**Assignment:** Transcribe every entry word for word.
━━━
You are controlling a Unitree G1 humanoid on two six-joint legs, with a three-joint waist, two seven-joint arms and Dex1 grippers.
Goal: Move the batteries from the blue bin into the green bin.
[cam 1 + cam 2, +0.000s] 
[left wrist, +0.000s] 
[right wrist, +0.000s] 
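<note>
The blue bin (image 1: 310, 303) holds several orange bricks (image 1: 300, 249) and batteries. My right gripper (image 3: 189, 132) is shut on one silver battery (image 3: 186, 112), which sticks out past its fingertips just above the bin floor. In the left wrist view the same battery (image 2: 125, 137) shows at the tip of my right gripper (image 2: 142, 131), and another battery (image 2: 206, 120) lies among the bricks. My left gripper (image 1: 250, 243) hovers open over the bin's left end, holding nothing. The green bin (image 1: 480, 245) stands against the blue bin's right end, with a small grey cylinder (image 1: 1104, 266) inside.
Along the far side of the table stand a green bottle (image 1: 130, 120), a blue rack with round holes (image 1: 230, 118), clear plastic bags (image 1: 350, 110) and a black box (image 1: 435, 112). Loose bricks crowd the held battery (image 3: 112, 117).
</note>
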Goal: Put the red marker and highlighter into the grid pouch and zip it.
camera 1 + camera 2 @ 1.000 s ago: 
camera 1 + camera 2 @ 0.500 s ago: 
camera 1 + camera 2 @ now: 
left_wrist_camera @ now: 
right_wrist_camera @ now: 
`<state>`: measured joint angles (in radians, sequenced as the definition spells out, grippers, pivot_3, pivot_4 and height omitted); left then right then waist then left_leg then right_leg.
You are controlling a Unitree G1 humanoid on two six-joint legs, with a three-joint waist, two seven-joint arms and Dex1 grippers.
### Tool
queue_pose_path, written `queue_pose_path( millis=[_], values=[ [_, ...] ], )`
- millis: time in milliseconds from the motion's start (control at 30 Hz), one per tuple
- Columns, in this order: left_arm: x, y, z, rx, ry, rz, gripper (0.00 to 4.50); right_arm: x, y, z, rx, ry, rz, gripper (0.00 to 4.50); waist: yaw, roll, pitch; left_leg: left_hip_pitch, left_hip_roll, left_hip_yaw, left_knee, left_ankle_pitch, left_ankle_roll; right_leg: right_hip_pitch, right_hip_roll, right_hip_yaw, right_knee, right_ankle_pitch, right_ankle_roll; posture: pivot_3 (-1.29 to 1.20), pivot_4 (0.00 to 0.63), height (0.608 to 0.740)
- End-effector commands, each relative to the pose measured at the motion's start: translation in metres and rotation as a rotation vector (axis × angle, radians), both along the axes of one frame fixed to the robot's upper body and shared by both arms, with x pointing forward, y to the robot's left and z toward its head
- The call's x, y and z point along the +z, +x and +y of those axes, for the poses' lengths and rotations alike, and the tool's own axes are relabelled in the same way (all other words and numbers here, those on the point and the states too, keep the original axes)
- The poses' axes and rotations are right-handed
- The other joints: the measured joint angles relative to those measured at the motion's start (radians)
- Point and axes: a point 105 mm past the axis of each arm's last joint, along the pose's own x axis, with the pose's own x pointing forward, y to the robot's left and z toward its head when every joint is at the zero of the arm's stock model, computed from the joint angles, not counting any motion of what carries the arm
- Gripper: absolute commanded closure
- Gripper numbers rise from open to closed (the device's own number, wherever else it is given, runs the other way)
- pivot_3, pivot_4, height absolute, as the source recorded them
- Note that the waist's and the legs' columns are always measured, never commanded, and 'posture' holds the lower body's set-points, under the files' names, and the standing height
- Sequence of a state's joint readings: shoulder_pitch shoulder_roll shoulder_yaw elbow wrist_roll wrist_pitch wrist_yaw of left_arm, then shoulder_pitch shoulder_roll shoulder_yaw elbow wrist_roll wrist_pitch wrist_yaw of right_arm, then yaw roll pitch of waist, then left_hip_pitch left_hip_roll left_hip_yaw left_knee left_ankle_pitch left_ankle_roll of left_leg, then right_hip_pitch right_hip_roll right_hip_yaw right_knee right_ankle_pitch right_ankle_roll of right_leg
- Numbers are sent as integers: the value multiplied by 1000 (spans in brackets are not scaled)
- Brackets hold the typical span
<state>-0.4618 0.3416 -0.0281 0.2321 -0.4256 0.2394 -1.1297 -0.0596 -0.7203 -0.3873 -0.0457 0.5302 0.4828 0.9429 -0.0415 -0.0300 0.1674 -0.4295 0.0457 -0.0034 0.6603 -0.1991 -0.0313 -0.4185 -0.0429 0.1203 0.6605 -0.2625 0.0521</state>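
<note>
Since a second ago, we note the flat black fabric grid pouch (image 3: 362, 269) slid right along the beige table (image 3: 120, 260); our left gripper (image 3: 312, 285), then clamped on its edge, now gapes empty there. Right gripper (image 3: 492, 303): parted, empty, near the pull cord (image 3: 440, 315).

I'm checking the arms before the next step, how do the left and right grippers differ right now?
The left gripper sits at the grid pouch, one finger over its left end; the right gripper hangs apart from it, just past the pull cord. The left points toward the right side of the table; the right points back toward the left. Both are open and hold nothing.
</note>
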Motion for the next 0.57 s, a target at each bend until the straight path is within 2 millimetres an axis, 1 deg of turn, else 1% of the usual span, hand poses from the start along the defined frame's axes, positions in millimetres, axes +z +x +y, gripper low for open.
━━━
**Worked solution:**
You are controlling a Unitree G1 humanoid on two six-joint legs, with a three-joint waist, two seven-joint arms and Dex1 grippers.
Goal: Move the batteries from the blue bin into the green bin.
[cam 1 + cam 2, +0.000s] 
[left wrist, +0.000s] 
[right wrist, +0.000s] 
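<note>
The blue bin (image 1: 310, 303) holds several orange bricks (image 1: 300, 249) and batteries. My right gripper (image 3: 189, 132) is shut on one silver battery (image 3: 186, 112), which sticks out past its fingertips just above the bin floor. In the left wrist view the same battery (image 2: 125, 137) shows at the tip of my right gripper (image 2: 142, 131), and another battery (image 2: 206, 120) lies among the bricks. My left gripper (image 1: 250, 243) hovers open over the bin's left end, holding nothing. The green bin (image 1: 480, 245) stands against the blue bin's right end, with a small grey cylinder (image 1: 1104, 266) inside.
Along the far side of the table stand a green bottle (image 1: 130, 120), a blue rack with round holes (image 1: 230, 118), clear plastic bags (image 1: 350, 110) and a black box (image 1: 435, 112). Loose bricks crowd the held battery (image 3: 112, 117).
</note>
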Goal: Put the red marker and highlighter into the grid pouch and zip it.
camera 1 + camera 2 @ 1.000 s ago: 
camera 1 + camera 2 @ 0.500 s ago: 
camera 1 + camera 2 @ now: 
left_wrist_camera @ now: 
right_wrist_camera @ now: 
`<state>`: measured joint angles (in radians, sequenced as the definition spells out, grippers, pivot_3, pivot_4 and height omitted); left then right then waist then left_leg then right_leg.
You are controlling a Unitree G1 humanoid on two six-joint legs, with a three-joint waist, two seven-joint arms and Dex1 grippers.
### Tool
queue_pose_path, written `queue_pose_path( millis=[_], values=[ [_, ...] ], )`
- millis: time in milliseconds from the motion's start (control at 30 Hz), one per tuple
- Columns, in this order: left_arm: x, y, z, rx, ry, rz, gripper (0.00 to 4.50); right_arm: x, y, z, rx, ry, rz, gripper (0.00 to 4.50); waist: yaw, roll, pitch; left_leg: left_hip_pitch, left_hip_roll, left_hip_yaw, left_knee, left_ankle_pitch, left_ankle_roll; right_leg: right_hip_pitch, right_hip_roll, right_hip_yaw, right_knee, right_ankle_pitch, right_ankle_roll; posture: pivot_3 (-1.29 to 1.20), pivot_4 (0.00 to 0.63), height (0.608 to 0.740)
- End-effector commands, each relative to the pose measured at the motion's start: translation in metres and rotation as a rotation vector (axis × angle, radians), both along the axes of one frame fixed to the robot's upper body and shared by both arms, with x pointing forward, y to the robot's left and z toward its head
- The call's x, y and z point along the +z, +x and +y of those axes, for the poses' lengths and rotations alike, and the tool's own axes are relabelled in the same way (all other words and numbers here, those on the point and the states too, keep the original axes)
- The poses' axes and rotations are right-handed
- The other joints: the measured joint angles relative to those measured at the motion's start (radians)
- Point and axes: a point 105 mm past the axis of each arm's last joint, along the pose's own x axis, with the pose's own x pointing forward, y to the robot's left and z toward its head when every joint is at the zero of the arm's stock model, computed from the joint angles, not counting any motion of what carries the arm
- Gripper: absolute commanded closure
- Gripper numbers rise from open to closed (the device's own number, wherever else it is given, runs the other way)
- pivot_3, pivot_4, height absolute, as the source recorded them
- Note that the waist's and the legs' columns are always measured, never commanded, and 'posture' holds the lower body's set-points, under the files' names, and the standing height
- Sequence of a state's joint readings: shoulder_pitch shoulder_roll shoulder_yaw elbow wrist_roll wrist_pitch wrist_yaw of left_arm, then shoulder_pitch shoulder_roll shoulder_yaw elbow wrist_roll wrist_pitch wrist_yaw of right_arm, then yaw roll pitch of waist, then left_hip_pitch left_hip_roll left_hip_yaw left_knee left_ankle_pitch left_ankle_roll of left_leg, then right_hip_pitch right_hip_roll right_hip_yaw right_knee right_ankle_pitch right_ankle_roll of right_leg
- Numbers are sent as integers: the value multiplied by 1000 (spans in brackets are not scaled)
- Brackets hold the typical span
<state>-0.4618 0.3416 -0.0281 0.2321 -0.4256 0.2394 -1.1297 -0.0596 -0.7203 -0.3873 -0.0457 0.5302 0.4828 0.9429 -0.0415 -0.0300 0.1674 -0.4295 0.0457 -0.0034 0.6603 -0.1991 -0.0313 -0.4185 -0.0429 0.1203 0.6605 -0.2625 0.0521</state>
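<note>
Since a second ago, we note the flat black fabric grid pouch (image 3: 362, 269) slid right along the beige table (image 3: 120, 260); our left gripper (image 3: 312, 285), then clamped on its edge, now gapes empty there. Right gripper (image 3: 492, 303): parted, empty, near the pull cord (image 3: 440, 315).

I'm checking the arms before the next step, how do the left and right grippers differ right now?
The left gripper sits at the grid pouch, one finger over its left end; the right gripper hangs apart from it, just past the pull cord. The left points toward the right side of the table; the right points back toward the left. Both are open and hold nothing.
</note>
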Motion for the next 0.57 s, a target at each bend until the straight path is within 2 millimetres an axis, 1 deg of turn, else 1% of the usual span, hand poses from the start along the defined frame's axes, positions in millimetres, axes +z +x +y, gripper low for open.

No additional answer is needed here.